YOUR GOAL — Starting at the line below holding "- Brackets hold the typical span" and stopping at the line holding "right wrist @", print every line exactly, both ends included, and leave the rest out.

INFORMATION SHOWN —
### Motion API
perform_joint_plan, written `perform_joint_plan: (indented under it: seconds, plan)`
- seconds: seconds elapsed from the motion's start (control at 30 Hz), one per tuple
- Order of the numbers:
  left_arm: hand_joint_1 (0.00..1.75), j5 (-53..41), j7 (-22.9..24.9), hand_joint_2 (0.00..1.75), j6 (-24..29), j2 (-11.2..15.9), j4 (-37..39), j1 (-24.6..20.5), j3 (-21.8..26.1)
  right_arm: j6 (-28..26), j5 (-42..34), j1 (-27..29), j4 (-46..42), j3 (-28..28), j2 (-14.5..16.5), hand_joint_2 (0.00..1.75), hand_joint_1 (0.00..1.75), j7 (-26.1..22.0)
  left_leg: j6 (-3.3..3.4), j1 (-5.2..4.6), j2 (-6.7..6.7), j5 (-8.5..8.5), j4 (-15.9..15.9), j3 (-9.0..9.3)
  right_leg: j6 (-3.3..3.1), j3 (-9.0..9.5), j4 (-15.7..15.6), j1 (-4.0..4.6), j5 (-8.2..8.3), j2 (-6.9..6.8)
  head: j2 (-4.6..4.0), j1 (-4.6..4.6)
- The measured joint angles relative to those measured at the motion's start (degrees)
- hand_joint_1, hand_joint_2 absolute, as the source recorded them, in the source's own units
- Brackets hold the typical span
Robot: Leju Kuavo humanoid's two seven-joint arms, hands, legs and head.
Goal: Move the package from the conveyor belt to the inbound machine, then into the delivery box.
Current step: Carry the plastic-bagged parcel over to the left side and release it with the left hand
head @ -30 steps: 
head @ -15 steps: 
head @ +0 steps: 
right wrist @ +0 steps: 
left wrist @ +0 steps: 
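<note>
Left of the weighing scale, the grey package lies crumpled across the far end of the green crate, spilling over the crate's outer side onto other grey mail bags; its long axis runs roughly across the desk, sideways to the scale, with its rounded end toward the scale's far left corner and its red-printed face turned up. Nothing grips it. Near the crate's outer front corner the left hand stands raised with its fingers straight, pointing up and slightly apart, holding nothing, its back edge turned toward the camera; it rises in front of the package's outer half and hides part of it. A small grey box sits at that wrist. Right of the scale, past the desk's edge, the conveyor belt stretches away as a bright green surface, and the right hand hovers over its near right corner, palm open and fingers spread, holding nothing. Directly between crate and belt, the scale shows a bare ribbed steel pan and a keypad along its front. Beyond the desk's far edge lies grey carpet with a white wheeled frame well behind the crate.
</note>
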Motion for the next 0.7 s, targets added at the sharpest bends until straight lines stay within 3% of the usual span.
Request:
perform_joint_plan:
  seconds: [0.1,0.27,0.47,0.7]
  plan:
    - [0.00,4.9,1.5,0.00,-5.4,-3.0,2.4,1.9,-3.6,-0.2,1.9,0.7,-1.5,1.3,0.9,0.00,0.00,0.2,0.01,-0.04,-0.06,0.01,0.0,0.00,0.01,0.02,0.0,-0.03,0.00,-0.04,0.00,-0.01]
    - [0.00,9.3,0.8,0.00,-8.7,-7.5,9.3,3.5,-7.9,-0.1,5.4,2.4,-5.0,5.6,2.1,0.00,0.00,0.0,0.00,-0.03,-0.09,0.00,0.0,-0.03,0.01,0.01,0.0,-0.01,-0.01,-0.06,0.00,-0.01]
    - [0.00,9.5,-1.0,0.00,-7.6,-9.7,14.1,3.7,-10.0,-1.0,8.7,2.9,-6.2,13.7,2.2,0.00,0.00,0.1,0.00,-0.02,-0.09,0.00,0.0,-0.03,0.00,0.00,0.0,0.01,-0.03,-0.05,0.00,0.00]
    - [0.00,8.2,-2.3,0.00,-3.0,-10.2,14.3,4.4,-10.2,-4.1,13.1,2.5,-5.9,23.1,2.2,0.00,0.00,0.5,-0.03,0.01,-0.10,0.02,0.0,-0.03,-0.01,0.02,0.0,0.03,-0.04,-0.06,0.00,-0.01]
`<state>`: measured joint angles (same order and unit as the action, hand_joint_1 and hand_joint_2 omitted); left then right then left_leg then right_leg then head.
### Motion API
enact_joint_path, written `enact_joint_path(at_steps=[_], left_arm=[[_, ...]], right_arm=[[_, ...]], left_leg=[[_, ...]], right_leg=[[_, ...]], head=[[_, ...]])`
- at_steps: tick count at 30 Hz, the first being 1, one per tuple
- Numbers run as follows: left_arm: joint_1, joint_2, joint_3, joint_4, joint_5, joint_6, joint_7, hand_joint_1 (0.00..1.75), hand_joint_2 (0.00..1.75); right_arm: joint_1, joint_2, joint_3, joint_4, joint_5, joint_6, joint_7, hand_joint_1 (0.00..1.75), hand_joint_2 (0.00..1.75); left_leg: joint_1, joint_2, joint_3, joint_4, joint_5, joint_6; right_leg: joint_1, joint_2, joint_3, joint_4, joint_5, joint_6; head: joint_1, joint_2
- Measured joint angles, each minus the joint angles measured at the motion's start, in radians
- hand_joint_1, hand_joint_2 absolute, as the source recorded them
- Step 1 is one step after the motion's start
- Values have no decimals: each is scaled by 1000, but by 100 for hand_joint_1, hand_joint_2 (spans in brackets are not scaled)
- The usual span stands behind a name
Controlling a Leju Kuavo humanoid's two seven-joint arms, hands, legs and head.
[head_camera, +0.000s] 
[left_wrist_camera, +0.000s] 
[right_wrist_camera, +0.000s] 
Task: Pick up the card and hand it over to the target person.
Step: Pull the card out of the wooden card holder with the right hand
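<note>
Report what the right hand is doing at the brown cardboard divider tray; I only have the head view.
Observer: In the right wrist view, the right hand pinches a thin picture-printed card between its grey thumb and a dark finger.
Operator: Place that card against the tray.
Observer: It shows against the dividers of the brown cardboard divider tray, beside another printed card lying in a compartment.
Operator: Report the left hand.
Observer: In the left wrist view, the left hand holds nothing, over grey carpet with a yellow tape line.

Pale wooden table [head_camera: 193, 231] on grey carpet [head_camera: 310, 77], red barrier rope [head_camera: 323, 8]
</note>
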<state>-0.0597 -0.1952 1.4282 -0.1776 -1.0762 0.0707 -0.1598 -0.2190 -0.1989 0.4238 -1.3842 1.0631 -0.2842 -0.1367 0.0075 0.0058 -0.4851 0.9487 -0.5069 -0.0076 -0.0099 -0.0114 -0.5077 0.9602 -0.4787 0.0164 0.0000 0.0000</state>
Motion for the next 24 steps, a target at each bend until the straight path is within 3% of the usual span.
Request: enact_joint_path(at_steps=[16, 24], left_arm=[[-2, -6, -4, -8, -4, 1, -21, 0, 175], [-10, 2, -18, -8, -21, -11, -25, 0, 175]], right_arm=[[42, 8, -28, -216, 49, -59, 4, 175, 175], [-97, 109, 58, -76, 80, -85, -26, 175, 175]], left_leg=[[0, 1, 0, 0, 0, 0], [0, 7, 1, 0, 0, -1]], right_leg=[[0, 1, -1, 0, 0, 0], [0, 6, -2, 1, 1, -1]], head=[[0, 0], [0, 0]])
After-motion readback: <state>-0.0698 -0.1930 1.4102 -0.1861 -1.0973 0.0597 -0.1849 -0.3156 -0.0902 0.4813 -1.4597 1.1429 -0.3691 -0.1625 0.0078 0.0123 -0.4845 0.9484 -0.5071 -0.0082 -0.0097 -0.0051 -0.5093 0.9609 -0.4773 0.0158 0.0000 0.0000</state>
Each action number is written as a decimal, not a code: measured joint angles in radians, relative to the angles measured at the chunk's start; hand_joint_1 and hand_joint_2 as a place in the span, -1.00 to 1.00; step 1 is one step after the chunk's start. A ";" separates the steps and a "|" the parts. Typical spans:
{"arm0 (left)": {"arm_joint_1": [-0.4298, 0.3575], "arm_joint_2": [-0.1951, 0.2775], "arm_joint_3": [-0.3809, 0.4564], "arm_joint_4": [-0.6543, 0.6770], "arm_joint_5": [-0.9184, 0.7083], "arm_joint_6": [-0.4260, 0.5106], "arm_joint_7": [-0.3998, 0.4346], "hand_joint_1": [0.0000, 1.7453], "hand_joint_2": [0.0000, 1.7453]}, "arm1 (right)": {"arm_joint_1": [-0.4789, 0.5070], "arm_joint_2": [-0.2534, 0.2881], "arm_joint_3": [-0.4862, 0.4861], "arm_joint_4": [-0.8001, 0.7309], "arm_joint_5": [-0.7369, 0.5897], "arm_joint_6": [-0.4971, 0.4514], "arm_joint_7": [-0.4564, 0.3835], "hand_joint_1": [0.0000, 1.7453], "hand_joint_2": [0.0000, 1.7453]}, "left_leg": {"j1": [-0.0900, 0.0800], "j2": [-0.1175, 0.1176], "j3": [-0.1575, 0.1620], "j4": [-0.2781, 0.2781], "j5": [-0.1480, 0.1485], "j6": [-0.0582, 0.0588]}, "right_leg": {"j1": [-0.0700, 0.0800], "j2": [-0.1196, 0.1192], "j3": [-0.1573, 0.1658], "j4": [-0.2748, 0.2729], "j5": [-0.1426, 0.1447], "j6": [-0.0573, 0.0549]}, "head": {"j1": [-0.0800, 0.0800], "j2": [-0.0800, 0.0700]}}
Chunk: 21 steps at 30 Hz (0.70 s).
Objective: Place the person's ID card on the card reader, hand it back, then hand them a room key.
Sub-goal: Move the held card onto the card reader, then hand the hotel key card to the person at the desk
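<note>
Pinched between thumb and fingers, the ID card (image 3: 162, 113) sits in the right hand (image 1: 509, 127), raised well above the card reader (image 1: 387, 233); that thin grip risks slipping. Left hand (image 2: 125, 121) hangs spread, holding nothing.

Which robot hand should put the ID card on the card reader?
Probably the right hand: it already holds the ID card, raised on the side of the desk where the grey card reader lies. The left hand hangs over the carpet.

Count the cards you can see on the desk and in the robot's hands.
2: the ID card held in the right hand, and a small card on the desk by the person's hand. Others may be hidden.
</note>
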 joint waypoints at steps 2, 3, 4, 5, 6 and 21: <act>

WRITTEN RESPONSE —
- Brackets hold the typical span
Robot: Leju Kuavo humanoid's two seven-joint arms, hands, legs and head.
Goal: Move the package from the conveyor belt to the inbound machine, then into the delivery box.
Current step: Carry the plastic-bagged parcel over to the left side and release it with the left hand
head @ -30 steps: 
head @ -15 steps: 
head @ +0 steps: 
right wrist @ +0 steps: 

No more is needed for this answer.